Problem requirements:
Reproduce exactly the first line of the material below and every line after it, ending with the line that contains "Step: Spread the". No pictures should be copied.

Provided information:

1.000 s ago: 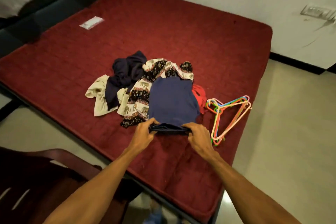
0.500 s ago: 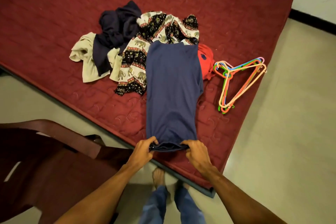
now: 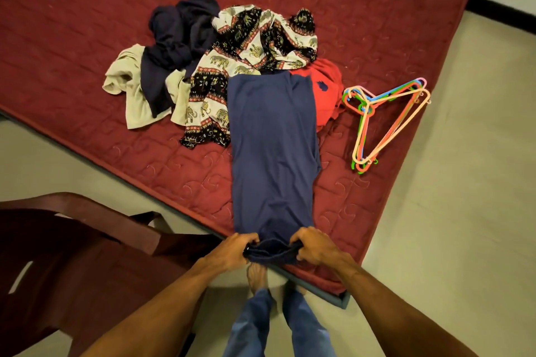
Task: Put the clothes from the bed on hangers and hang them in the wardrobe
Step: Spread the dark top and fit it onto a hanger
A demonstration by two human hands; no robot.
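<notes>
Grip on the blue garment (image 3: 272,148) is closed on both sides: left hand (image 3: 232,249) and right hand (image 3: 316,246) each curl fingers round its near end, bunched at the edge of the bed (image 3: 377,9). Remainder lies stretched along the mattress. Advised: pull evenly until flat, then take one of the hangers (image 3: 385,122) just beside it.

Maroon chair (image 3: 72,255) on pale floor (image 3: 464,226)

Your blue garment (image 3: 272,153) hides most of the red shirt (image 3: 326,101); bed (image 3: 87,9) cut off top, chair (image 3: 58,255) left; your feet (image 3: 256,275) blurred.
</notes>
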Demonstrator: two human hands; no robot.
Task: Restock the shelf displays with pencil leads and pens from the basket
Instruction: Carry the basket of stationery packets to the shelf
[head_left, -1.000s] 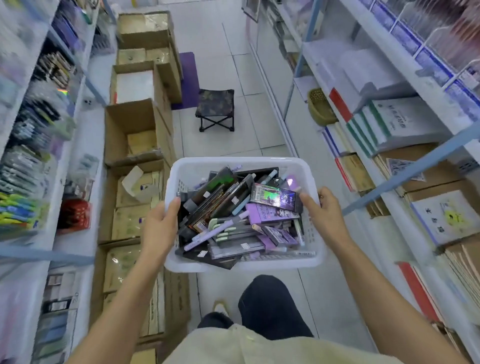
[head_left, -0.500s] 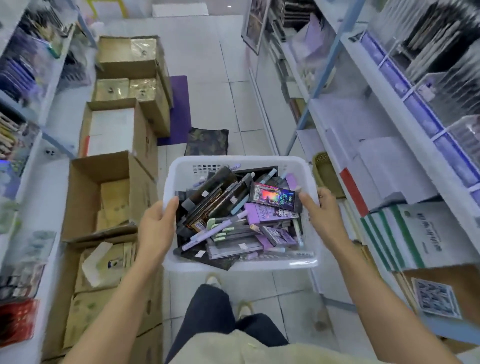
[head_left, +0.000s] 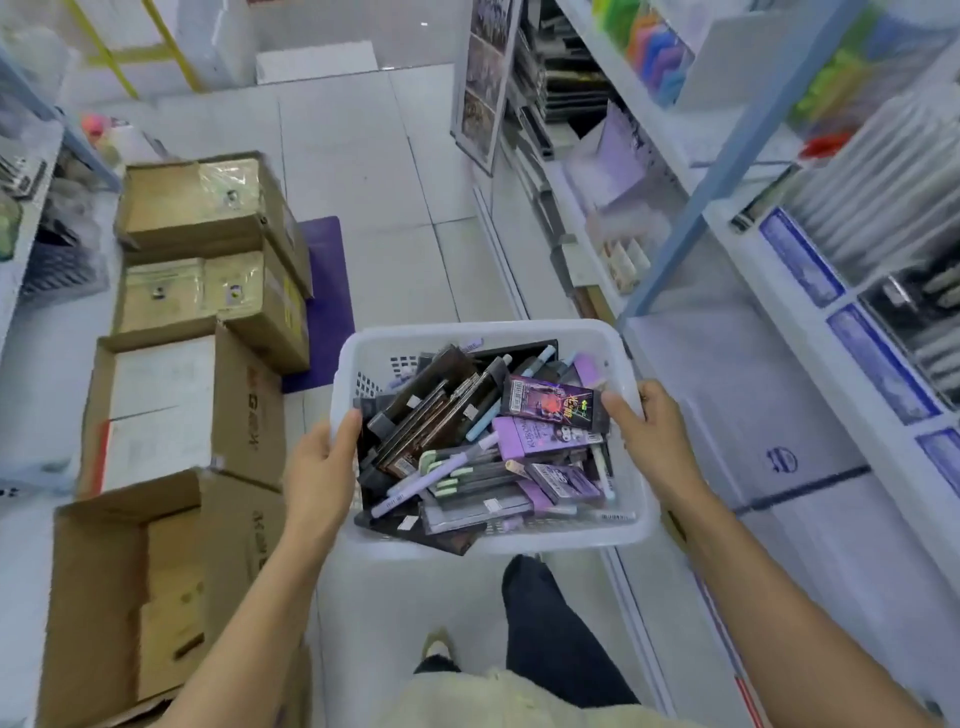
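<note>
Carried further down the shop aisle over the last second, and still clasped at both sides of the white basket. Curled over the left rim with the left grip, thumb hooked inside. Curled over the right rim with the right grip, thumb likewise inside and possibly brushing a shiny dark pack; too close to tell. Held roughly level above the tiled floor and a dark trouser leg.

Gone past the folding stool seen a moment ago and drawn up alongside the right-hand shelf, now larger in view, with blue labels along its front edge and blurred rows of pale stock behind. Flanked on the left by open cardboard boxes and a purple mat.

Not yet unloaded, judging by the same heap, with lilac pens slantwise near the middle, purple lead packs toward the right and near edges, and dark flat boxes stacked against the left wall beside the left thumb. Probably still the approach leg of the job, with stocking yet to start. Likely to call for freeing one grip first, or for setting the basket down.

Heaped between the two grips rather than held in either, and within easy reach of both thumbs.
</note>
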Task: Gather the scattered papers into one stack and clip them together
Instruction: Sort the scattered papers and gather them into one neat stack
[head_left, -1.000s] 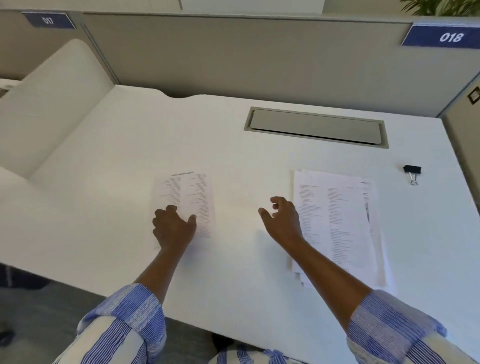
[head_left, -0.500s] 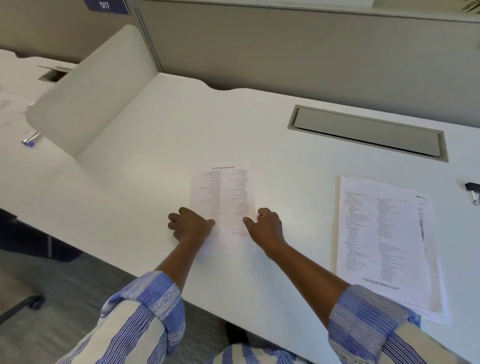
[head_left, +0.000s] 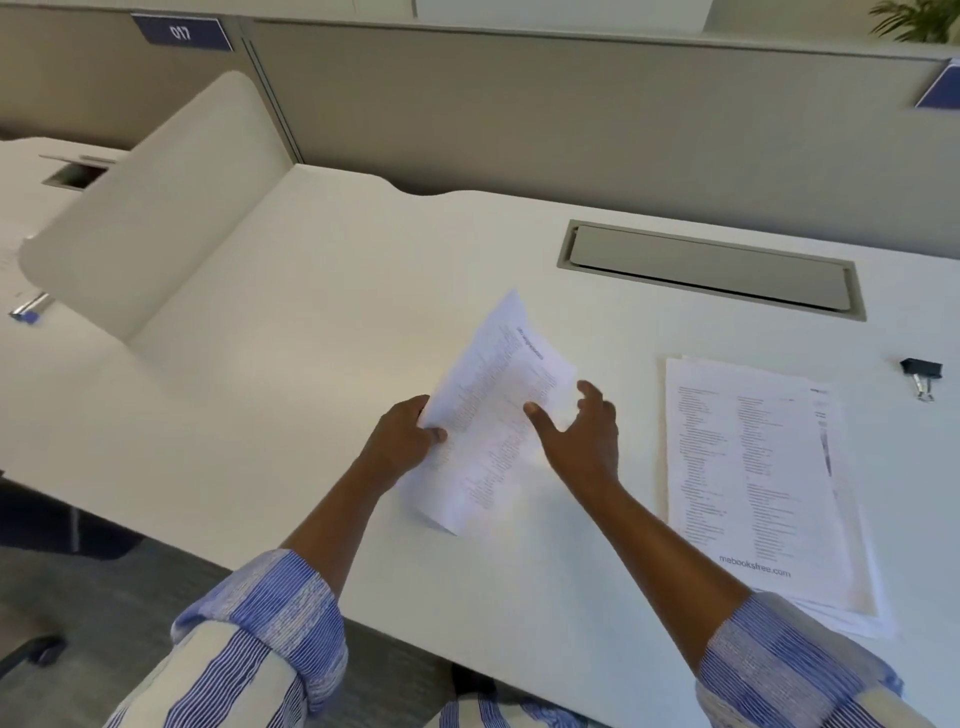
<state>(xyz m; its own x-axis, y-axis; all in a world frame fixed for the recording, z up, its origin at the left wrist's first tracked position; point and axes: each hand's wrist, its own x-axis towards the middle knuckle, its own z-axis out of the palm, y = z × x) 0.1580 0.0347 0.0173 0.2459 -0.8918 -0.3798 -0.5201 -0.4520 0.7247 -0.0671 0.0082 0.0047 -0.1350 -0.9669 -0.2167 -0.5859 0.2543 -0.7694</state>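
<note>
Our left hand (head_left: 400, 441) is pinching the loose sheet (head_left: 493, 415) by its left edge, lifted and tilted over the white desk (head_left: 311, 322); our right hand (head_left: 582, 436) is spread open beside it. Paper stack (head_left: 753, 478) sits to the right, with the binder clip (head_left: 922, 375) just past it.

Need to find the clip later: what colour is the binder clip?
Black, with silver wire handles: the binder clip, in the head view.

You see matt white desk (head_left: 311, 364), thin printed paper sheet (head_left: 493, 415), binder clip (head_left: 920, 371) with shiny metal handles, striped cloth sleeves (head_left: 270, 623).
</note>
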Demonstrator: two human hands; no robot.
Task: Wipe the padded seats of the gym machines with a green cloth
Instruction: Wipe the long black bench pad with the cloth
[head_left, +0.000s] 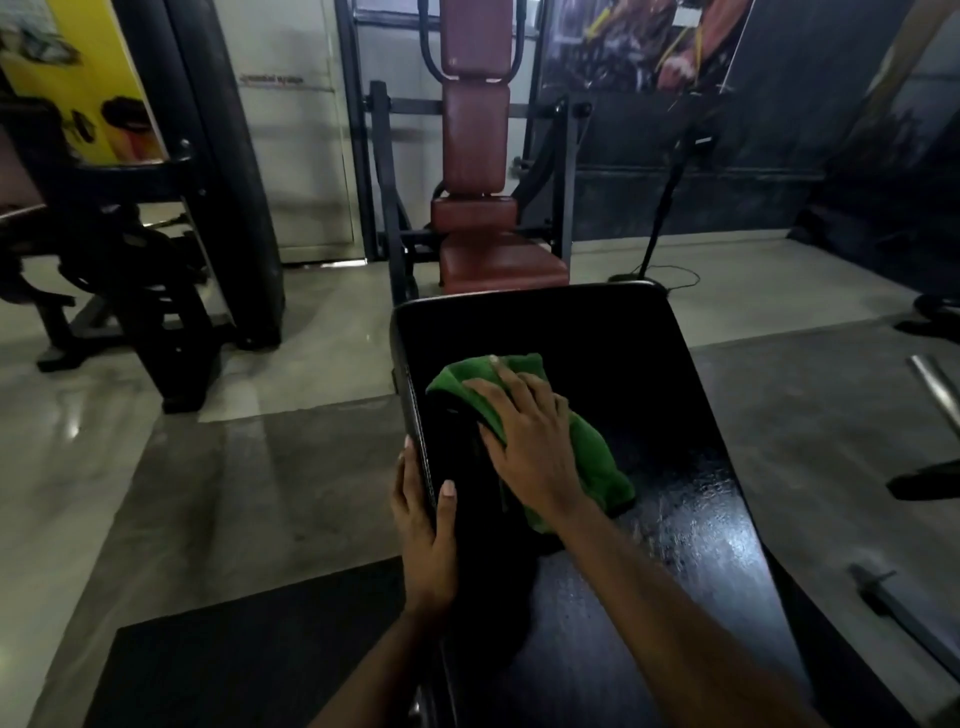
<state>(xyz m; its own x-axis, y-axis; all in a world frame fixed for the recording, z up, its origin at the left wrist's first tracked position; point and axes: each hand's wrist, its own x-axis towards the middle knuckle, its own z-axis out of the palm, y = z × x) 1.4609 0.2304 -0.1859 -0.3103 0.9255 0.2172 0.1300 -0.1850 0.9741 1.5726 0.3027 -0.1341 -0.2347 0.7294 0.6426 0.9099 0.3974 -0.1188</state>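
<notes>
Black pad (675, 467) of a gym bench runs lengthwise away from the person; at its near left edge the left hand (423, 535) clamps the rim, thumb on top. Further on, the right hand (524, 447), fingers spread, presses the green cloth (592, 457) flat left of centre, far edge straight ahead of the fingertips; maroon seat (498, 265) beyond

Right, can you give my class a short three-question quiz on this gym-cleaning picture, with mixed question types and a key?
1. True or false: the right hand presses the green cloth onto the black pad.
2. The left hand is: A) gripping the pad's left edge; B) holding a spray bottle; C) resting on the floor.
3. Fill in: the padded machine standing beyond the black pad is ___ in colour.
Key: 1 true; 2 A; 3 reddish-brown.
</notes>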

Result:
1.000 s ago: 
0.500 s ago: 
now: 
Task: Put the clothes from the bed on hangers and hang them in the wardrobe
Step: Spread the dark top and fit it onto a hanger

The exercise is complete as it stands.